TO DO => Tally up the lines in the following entries where the string "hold" appears, and answer with the number alone.

##### SUPPLIED DATA

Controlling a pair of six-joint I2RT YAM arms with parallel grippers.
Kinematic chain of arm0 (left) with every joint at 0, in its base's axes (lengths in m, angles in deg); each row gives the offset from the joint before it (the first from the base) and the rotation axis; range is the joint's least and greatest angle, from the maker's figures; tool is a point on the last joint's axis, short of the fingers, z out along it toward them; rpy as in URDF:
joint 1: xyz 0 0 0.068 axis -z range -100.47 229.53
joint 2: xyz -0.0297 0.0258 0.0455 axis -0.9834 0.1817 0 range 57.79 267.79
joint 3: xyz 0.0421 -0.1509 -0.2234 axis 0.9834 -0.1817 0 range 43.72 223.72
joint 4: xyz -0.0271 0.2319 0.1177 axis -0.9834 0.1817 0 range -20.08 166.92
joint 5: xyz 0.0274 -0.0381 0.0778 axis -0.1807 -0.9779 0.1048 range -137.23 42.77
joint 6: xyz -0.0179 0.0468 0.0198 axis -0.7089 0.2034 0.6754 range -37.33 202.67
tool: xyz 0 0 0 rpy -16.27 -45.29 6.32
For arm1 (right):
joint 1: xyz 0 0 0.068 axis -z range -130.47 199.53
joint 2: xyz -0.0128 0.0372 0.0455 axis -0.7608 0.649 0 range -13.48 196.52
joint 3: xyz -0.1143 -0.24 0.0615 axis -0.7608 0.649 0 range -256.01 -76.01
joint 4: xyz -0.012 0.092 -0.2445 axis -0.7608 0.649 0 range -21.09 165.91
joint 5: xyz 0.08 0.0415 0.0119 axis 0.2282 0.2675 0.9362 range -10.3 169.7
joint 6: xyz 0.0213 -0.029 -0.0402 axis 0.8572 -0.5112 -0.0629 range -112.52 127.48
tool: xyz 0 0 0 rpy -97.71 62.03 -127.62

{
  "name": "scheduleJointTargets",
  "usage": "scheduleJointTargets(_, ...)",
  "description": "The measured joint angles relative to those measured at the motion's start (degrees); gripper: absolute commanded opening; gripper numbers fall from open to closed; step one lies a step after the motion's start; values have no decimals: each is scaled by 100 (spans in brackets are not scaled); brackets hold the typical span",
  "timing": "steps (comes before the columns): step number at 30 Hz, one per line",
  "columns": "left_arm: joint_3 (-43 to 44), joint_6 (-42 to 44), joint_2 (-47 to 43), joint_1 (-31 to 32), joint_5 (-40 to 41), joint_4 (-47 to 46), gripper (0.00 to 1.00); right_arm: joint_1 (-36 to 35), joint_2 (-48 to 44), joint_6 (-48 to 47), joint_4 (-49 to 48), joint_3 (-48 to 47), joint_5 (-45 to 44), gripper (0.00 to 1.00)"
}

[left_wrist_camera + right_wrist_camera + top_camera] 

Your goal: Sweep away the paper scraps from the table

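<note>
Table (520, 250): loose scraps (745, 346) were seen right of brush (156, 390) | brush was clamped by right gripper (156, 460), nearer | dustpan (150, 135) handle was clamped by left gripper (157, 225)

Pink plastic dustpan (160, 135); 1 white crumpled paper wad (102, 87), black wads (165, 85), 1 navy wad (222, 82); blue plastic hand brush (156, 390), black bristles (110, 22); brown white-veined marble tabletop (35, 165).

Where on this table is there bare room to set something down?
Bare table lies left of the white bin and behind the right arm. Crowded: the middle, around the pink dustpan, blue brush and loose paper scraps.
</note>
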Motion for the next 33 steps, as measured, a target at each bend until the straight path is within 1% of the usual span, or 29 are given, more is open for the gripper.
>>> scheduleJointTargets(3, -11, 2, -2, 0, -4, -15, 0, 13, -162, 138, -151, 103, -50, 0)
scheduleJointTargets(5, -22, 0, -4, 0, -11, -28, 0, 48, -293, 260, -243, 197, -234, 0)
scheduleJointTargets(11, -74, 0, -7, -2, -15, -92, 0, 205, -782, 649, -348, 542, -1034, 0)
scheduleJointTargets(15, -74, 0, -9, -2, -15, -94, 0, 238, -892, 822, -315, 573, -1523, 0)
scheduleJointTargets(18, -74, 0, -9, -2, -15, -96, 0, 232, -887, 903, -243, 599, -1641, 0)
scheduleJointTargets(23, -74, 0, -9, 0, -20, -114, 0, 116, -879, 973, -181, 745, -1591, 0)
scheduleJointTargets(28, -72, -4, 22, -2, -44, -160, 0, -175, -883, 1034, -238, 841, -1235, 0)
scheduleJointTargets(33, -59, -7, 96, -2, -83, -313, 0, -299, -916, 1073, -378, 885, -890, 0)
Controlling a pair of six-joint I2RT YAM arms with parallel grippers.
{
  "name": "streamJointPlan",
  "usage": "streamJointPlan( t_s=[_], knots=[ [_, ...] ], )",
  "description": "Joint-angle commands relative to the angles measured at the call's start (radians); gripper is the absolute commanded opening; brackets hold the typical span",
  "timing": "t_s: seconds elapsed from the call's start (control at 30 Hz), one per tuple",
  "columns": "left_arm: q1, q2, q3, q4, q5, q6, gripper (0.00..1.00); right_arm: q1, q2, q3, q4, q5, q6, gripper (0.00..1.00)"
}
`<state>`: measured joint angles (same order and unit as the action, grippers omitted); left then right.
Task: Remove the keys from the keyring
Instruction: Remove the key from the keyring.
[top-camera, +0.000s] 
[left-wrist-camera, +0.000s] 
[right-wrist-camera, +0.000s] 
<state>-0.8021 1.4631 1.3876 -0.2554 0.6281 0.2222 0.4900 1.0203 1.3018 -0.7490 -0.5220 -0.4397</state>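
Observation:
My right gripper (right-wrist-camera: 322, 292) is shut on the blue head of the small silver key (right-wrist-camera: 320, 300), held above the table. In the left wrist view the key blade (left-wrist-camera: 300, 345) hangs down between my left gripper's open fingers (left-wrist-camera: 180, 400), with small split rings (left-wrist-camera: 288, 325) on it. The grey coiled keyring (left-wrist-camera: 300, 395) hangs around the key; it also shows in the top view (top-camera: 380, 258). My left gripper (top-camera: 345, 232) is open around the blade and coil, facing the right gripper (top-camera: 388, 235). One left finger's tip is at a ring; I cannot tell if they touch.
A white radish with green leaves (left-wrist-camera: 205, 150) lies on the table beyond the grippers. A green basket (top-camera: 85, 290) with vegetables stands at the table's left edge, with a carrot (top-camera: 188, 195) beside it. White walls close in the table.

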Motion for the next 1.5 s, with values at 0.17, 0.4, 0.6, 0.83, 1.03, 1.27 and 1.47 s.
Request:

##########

REPLY => 2